== Work instructions ==
Could you retype the whole listing, word for word?
:: Supplied data
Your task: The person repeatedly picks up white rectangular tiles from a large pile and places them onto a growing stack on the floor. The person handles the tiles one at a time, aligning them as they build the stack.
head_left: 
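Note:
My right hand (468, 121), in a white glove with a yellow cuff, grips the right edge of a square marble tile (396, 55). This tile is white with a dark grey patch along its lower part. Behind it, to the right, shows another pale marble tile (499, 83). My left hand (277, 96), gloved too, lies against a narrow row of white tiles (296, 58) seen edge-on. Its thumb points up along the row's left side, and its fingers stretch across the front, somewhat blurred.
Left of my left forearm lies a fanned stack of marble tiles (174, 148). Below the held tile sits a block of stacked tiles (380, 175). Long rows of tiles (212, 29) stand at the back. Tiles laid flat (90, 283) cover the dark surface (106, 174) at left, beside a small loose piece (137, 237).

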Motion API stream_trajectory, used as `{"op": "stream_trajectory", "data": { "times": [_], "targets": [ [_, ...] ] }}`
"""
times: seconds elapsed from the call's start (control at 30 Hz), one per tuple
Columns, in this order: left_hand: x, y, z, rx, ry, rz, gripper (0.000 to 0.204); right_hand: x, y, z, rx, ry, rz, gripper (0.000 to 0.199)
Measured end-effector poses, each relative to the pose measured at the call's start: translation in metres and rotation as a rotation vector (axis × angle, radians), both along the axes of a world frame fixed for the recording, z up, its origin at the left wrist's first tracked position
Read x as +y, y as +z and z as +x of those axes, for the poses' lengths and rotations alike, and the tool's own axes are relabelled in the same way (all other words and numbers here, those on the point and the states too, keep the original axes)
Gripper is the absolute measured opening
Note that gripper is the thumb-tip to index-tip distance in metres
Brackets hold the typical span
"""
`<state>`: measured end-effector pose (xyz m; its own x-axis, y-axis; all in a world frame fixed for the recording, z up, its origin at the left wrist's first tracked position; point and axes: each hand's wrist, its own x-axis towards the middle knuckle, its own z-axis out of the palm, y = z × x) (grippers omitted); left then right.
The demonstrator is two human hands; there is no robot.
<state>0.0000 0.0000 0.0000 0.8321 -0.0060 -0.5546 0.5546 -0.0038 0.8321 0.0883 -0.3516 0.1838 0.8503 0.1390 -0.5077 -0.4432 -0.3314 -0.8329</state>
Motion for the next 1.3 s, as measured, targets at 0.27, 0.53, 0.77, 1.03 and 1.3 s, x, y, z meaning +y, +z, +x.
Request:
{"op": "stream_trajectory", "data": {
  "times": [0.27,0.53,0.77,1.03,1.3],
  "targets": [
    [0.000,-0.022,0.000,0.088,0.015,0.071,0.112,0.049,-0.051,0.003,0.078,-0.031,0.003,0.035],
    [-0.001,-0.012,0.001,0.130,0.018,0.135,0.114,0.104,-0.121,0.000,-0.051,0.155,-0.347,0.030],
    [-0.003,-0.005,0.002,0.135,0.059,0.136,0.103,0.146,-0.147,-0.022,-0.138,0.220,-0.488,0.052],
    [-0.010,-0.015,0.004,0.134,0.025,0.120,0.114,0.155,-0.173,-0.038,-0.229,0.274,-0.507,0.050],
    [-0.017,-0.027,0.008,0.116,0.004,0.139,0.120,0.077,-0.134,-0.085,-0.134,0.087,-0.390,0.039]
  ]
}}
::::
== Expected answer ==
Your task: The person repeatedly picks up white rectangular tiles from a large pile and places them onto a growing stack on the floor. The person handles the tiles one at a time, aligning them as they build the stack.
head_left: 
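Note:
My right hand (468, 121), in a white glove with a yellow cuff, grips the right edge of a square marble tile (396, 55). This tile is white with a dark grey patch along its lower part. Behind it, to the right, shows another pale marble tile (499, 83). My left hand (277, 96), gloved too, lies against a narrow row of white tiles (296, 58) seen edge-on. Its thumb points up along the row's left side, and its fingers stretch across the front, somewhat blurred.
Left of my left forearm lies a fanned stack of marble tiles (174, 148). Below the held tile sits a block of stacked tiles (380, 175). Long rows of tiles (212, 29) stand at the back. Tiles laid flat (90, 283) cover the dark surface (106, 174) at left, beside a small loose piece (137, 237).
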
Motion API stream_trajectory, used as `{"op": "stream_trajectory", "data": { "times": [_], "targets": [ [_, ...] ] }}`
"""
times: seconds elapsed from the call's start (control at 30 Hz), one per tuple
Columns, in this order: left_hand: x, y, z, rx, ry, rz, gripper (0.000 to 0.204); right_hand: x, y, z, rx, ry, rz, gripper (0.000 to 0.199)
Measured end-effector poses, each relative to the pose measured at the call's start: translation in metres and rotation as a rotation vector (axis × angle, radians), both along the axes of a world frame fixed for the recording, z up, its origin at the left wrist's first tracked position
Read x as +y, y as +z and z as +x of those axes, for the poses' lengths and rotations alike, and the tool's own axes are relabelled in the same way (all other words and numbers here, those on the point and the states too, keep the original axes)
Gripper is the absolute measured opening
Note that gripper is the thumb-tip to index-tip distance in metres
Brackets hold the typical span
"""
`<state>`: measured end-effector pose (xyz m; its own x-axis, y-axis; all in a world frame fixed for the recording, z up, its origin at the left wrist's first tracked position; point and axes: each hand's wrist, its own x-axis towards the middle knuckle, its own z-axis out of the palm, y = z × x) (grippers omitted); left then right.
The demonstrator is two human hands; there is no robot.
<state>0.0000 0.0000 0.0000 0.8321 -0.0060 -0.5546 0.5546 -0.0038 0.8321 0.0883 -0.3516 0.1838 0.8503 0.1390 -0.5077 -0.4432 -0.3314 -0.8329</state>
Motion for the next 1.3 s, as measured, targets at 0.27, 0.53, 0.77, 1.03 and 1.3 s, x, y, z meaning +y, +z, +x.
Request:
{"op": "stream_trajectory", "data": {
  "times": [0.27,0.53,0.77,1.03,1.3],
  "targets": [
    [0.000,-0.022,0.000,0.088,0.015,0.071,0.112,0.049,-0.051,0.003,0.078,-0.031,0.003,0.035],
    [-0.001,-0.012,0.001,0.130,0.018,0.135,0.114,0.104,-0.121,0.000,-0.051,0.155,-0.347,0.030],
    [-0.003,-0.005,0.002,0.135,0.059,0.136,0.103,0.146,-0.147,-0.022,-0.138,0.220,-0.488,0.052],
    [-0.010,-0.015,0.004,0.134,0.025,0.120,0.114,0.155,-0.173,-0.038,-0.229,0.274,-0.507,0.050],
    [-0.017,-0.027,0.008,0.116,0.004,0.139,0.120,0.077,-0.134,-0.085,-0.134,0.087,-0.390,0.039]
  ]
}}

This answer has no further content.